**The task:** From the entries below, copy each line in which the word "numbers" occurs.

**Records for this task:**

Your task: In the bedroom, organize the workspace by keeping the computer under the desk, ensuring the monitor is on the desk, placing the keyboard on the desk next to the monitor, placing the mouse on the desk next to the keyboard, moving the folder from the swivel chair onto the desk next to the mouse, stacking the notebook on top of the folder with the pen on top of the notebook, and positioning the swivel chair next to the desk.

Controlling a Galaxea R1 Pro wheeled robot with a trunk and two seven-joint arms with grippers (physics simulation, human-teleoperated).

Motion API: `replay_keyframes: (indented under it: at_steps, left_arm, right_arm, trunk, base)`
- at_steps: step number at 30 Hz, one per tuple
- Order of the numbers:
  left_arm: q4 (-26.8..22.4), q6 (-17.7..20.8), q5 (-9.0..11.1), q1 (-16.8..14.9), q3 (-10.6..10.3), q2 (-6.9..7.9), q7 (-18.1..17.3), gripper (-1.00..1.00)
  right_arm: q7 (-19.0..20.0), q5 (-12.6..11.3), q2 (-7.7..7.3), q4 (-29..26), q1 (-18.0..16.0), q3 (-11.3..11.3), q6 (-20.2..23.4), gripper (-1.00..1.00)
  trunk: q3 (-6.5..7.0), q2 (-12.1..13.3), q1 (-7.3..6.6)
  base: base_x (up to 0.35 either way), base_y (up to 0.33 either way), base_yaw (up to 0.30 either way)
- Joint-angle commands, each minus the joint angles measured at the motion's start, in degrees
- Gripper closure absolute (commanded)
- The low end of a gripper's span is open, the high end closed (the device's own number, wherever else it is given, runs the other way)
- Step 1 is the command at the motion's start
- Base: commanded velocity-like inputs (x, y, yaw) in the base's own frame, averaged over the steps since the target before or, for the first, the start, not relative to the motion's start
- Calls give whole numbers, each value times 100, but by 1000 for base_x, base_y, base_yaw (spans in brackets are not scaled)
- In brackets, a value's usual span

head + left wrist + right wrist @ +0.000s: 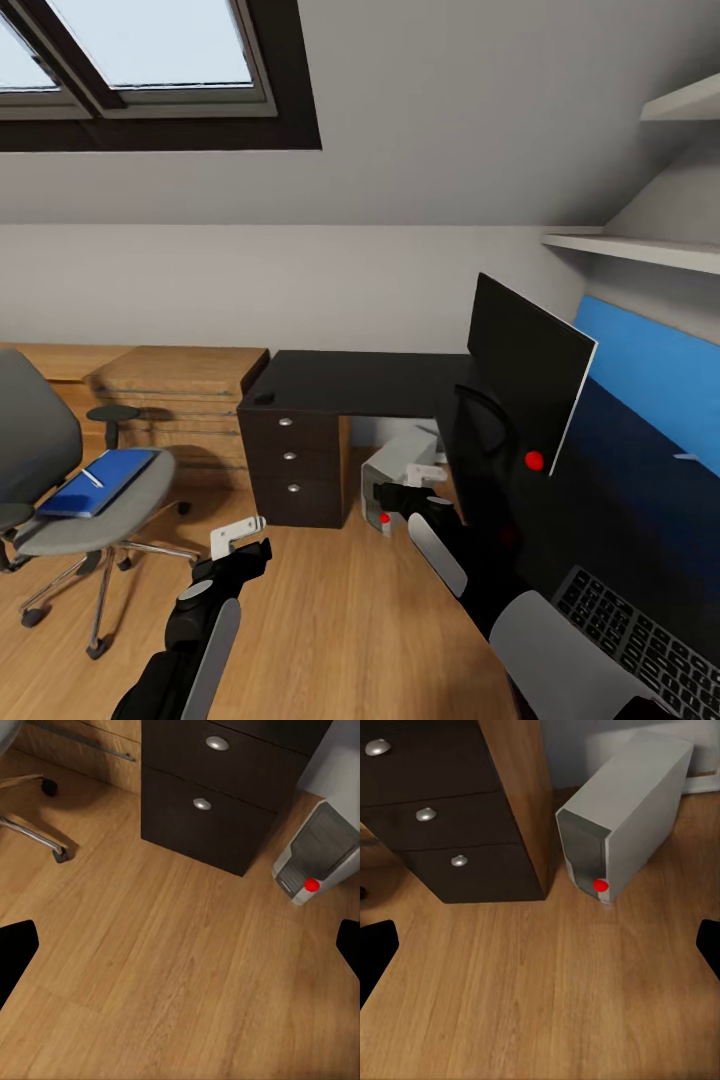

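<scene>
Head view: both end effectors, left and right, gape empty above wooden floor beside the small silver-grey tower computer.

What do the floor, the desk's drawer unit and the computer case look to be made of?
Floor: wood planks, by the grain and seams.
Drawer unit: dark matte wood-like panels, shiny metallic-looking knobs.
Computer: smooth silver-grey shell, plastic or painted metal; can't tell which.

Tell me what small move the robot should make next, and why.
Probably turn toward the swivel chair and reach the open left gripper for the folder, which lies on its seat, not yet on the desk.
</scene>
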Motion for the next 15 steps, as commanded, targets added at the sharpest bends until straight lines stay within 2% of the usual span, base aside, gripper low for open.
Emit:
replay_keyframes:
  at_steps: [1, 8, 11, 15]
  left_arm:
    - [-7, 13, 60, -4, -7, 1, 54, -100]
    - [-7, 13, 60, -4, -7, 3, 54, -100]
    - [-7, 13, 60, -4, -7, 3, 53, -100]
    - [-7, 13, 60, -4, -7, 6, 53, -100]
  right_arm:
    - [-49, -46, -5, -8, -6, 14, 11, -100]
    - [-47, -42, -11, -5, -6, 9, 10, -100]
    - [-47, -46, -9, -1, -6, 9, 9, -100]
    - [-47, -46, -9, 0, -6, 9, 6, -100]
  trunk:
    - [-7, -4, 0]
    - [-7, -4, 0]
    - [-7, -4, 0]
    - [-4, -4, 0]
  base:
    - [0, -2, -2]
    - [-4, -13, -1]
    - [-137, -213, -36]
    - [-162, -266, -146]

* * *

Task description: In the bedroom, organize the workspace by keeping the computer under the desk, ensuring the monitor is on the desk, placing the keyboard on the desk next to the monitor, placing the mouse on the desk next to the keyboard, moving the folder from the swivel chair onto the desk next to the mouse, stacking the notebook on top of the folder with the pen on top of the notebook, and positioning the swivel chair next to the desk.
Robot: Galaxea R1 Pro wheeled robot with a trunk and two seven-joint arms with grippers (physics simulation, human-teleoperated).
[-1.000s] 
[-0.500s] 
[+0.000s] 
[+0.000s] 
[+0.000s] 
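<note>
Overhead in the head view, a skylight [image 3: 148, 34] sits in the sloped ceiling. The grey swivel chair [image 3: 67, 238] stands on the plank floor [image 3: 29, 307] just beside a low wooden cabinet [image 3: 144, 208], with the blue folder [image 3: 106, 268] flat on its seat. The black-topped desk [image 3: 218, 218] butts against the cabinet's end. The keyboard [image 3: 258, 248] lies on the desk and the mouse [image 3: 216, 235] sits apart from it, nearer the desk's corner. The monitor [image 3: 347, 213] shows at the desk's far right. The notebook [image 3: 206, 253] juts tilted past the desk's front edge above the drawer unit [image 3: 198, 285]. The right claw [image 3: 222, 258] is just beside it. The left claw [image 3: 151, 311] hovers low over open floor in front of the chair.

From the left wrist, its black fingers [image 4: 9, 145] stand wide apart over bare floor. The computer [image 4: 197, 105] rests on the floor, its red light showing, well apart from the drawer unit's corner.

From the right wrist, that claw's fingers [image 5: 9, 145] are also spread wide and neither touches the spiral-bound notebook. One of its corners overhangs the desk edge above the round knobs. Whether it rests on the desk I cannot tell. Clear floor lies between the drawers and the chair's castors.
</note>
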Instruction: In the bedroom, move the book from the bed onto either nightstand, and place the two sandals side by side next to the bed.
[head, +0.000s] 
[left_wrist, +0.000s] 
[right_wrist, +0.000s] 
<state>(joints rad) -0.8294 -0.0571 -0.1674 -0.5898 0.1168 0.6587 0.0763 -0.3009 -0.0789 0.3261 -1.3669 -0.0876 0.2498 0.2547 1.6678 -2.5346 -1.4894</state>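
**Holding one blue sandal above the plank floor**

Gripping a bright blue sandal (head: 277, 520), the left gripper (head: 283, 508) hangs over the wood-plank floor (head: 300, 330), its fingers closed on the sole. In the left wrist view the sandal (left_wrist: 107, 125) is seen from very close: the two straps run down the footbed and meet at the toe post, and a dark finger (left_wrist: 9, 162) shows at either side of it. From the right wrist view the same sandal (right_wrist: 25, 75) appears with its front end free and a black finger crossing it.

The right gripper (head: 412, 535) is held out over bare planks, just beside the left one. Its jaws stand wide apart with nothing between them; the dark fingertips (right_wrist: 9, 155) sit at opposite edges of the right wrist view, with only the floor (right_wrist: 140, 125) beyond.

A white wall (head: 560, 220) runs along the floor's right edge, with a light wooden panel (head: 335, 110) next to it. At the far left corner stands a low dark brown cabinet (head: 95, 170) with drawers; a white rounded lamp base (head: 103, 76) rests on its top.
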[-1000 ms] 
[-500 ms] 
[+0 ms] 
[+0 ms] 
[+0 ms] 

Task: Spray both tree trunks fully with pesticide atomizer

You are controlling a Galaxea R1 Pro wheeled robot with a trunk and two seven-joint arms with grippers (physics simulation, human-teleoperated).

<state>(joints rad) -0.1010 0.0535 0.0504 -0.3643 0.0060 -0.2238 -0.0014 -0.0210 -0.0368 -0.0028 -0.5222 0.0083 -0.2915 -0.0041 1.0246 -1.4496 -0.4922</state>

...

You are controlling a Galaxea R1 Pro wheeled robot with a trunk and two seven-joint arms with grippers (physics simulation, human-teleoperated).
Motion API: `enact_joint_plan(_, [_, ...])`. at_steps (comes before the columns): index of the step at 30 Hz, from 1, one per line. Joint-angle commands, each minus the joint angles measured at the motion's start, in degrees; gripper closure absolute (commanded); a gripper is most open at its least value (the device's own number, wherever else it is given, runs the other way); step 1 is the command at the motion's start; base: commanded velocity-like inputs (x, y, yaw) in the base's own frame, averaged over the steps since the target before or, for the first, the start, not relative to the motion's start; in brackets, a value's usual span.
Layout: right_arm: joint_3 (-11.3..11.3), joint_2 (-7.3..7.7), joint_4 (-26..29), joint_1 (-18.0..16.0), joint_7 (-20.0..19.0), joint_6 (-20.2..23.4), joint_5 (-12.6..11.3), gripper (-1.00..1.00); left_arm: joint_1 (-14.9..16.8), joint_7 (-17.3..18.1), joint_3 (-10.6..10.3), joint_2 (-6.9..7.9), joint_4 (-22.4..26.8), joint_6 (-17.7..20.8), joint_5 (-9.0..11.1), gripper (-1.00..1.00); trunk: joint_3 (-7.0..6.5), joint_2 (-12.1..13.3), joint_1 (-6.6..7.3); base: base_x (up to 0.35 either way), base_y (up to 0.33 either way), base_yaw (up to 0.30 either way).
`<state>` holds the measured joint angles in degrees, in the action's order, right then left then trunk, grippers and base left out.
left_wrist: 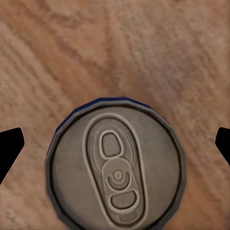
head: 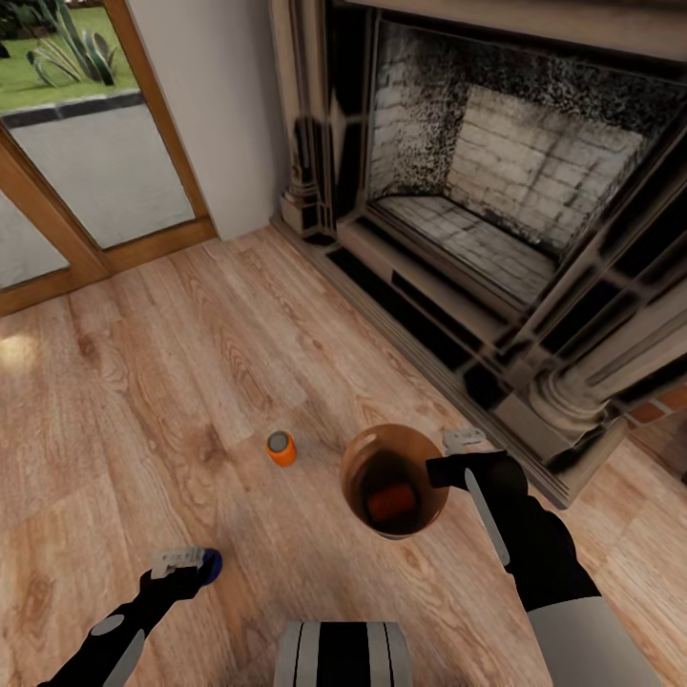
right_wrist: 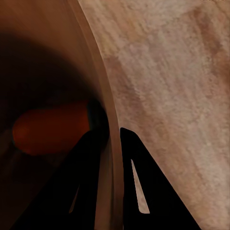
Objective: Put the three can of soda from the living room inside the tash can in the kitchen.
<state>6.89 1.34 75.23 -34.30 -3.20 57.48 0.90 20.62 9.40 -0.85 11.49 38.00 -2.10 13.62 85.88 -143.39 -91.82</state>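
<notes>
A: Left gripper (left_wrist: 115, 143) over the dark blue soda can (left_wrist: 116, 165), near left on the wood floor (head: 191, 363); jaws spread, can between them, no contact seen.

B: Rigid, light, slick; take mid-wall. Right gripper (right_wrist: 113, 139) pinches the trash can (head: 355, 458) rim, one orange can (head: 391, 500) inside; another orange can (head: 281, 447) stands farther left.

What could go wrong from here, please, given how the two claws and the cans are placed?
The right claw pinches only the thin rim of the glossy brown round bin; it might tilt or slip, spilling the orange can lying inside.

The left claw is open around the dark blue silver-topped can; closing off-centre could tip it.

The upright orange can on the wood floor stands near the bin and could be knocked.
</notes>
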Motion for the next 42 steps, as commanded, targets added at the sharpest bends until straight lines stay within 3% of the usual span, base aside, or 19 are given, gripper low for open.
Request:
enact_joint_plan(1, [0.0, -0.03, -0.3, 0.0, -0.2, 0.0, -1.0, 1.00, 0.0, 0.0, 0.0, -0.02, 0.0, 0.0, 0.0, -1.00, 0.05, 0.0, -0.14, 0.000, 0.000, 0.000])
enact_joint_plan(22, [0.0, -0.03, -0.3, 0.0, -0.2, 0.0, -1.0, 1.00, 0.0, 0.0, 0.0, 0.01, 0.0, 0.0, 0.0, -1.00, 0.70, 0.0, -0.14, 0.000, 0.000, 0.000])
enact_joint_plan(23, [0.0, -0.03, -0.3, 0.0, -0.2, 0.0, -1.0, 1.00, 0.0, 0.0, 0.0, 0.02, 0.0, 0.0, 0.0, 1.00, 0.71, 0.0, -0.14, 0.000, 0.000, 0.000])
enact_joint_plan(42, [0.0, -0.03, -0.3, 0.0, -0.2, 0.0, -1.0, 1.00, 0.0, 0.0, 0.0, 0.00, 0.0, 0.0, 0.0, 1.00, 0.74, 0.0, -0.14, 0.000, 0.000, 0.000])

**Answer space:**
- Order of the numbers:
- Calls give whole numbers, each value times 100, but by 1000 for base_x, base_y, base_yaw (spans in brackets are not scaled)

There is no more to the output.